- [ACTIVITY]: Reproduce the data below exactly. Skip the pictures.

- [SUPPLIED MATERIAL]:
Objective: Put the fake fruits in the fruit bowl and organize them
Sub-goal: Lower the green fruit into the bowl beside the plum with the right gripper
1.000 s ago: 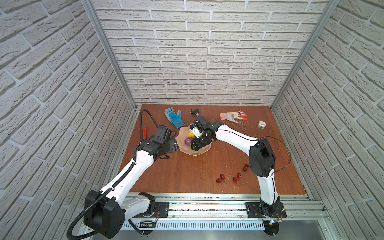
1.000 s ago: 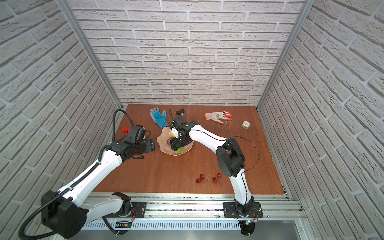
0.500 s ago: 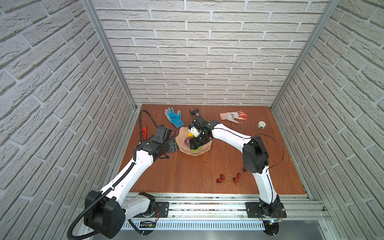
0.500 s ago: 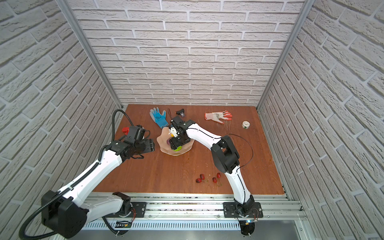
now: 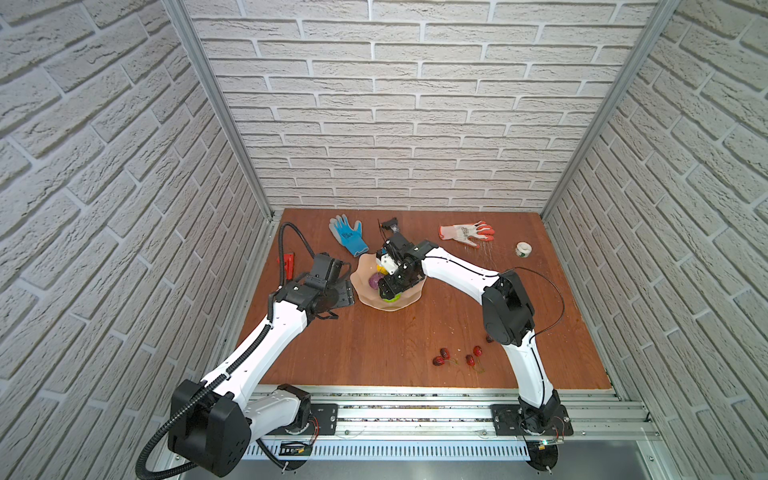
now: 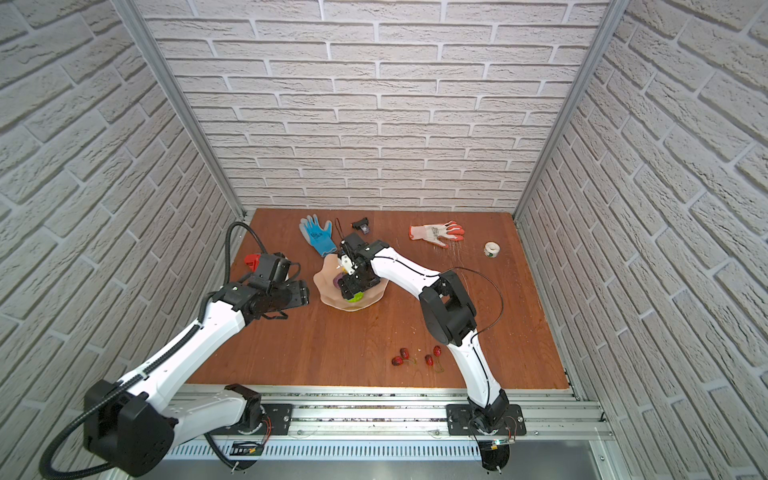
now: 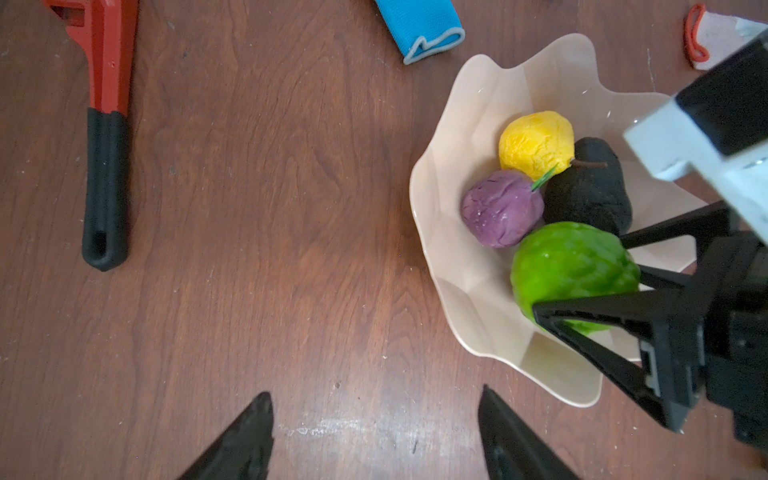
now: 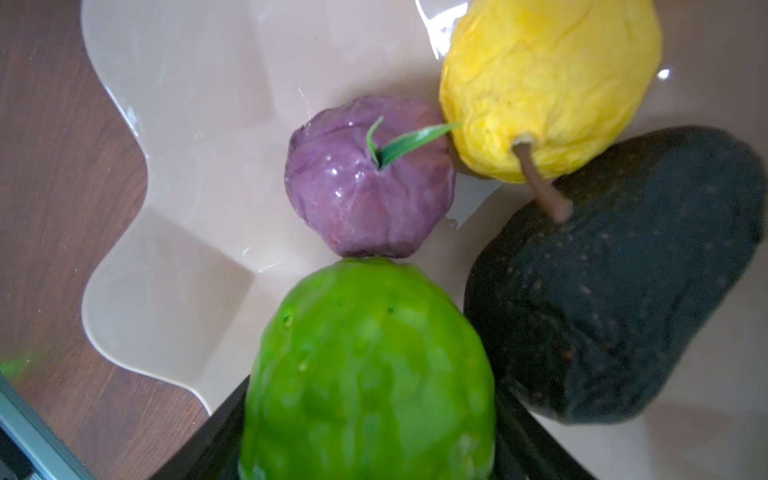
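Your right fingers (image 7: 623, 307) grasp the green ball (image 7: 569, 262) between them in the fruit bowl (image 7: 449, 174); left fingers (image 7: 245, 440) spread, empty; only top views show cherries (image 5: 445, 353) on the desk (image 5: 374, 340)

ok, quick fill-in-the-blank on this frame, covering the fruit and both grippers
1. The bumpy fruit held by the right gripper is coloured ___.
2. Only the ___ lie on the table, outside the fruit bowl.
3. The left gripper is ___, with nothing between its jaws.
Missing: green; cherries; open.
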Robot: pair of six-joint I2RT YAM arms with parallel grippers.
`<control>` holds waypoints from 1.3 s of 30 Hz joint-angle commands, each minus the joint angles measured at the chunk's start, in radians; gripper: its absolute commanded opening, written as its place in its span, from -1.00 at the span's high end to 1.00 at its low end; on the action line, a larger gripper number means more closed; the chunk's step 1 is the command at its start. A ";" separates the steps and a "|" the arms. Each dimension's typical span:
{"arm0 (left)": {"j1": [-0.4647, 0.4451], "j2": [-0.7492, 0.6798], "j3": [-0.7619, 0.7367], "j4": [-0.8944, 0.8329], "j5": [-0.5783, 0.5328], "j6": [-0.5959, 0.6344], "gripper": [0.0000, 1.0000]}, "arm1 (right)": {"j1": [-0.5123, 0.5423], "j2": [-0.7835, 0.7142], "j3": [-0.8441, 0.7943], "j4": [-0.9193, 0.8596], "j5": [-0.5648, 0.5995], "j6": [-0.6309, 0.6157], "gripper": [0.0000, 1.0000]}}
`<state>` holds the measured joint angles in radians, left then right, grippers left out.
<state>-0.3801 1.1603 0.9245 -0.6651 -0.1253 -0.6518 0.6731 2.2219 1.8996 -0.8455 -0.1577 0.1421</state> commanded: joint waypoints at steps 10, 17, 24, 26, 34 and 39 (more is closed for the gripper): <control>0.009 0.014 -0.006 0.036 0.021 -0.026 -0.54 | 0.001 -0.004 0.001 0.077 0.033 0.013 -0.42; 0.009 0.018 0.008 0.025 0.028 -0.026 -0.54 | 0.006 -0.012 0.003 0.080 0.036 0.007 -0.59; 0.008 0.013 0.016 0.018 0.033 -0.032 -0.54 | 0.014 -0.050 -0.026 0.095 0.042 0.004 -0.87; 0.008 0.016 0.020 0.018 0.036 -0.032 -0.54 | 0.017 -0.063 -0.029 0.096 0.049 0.003 -0.87; 0.006 0.023 0.026 0.019 0.044 -0.038 -0.54 | 0.018 -0.137 -0.029 0.093 0.059 0.000 -0.85; -0.001 0.031 0.000 0.075 0.079 -0.076 -0.53 | 0.017 -0.202 -0.064 0.123 0.089 -0.019 -0.82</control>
<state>-0.3798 1.1824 0.9264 -0.6483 -0.0700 -0.6971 0.6842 2.0960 1.8580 -0.7616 -0.0937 0.1406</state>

- [ANSWER FOR THE TASK]:
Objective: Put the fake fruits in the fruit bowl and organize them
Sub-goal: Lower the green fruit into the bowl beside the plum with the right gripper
1.000 s ago: 
1.000 s ago: 
0.500 s ago: 
0.500 s ago: 
now: 
now: 
now: 
now: 
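Your right fingers (image 7: 623, 307) grasp the green ball (image 7: 569, 262) between them in the fruit bowl (image 7: 449, 174); left fingers (image 7: 245, 440) spread, empty; only top views show cherries (image 5: 445, 353) on the desk (image 5: 374, 340)

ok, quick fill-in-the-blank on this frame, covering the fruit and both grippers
1. The bumpy fruit held by the right gripper is coloured ___.
2. Only the ___ lie on the table, outside the fruit bowl.
3. The left gripper is ___, with nothing between its jaws.
Missing: green; cherries; open.
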Robot: pair of six-joint I2RT YAM arms with parallel grippers.
`<control>` holds waypoints from 1.3 s of 30 Hz joint-angle commands, each minus the joint angles measured at the chunk's start, in radians; gripper: its absolute commanded opening, written as its place in its span, from -1.00 at the span's high end to 1.00 at its low end; on the action line, a larger gripper number means more closed; the chunk's step 1 is the command at its start. A ";" separates the steps and a "|" the arms. Each dimension's typical span:
{"arm0 (left)": {"j1": [-0.4647, 0.4451], "j2": [-0.7492, 0.6798], "j3": [-0.7619, 0.7367], "j4": [-0.8944, 0.8329], "j5": [-0.5783, 0.5328], "j6": [-0.5959, 0.6344], "gripper": [0.0000, 1.0000]}, "arm1 (right)": {"j1": [-0.5123, 0.5423], "j2": [-0.7835, 0.7142], "j3": [-0.8441, 0.7943], "j4": [-0.9193, 0.8596], "j5": [-0.5648, 0.5995], "j6": [-0.6309, 0.6157], "gripper": [0.0000, 1.0000]}}
`<state>` holds the measured joint angles in radians, left then right, grippers left out.
<state>-0.3801 1.1603 0.9245 -0.6651 -0.1253 -0.6518 0.6731 2.2219 1.8996 -0.8455 -0.1577 0.1421</state> commanded: joint waypoints at steps 10, 17, 24, 26, 34 and 39 (more is closed for the gripper): <control>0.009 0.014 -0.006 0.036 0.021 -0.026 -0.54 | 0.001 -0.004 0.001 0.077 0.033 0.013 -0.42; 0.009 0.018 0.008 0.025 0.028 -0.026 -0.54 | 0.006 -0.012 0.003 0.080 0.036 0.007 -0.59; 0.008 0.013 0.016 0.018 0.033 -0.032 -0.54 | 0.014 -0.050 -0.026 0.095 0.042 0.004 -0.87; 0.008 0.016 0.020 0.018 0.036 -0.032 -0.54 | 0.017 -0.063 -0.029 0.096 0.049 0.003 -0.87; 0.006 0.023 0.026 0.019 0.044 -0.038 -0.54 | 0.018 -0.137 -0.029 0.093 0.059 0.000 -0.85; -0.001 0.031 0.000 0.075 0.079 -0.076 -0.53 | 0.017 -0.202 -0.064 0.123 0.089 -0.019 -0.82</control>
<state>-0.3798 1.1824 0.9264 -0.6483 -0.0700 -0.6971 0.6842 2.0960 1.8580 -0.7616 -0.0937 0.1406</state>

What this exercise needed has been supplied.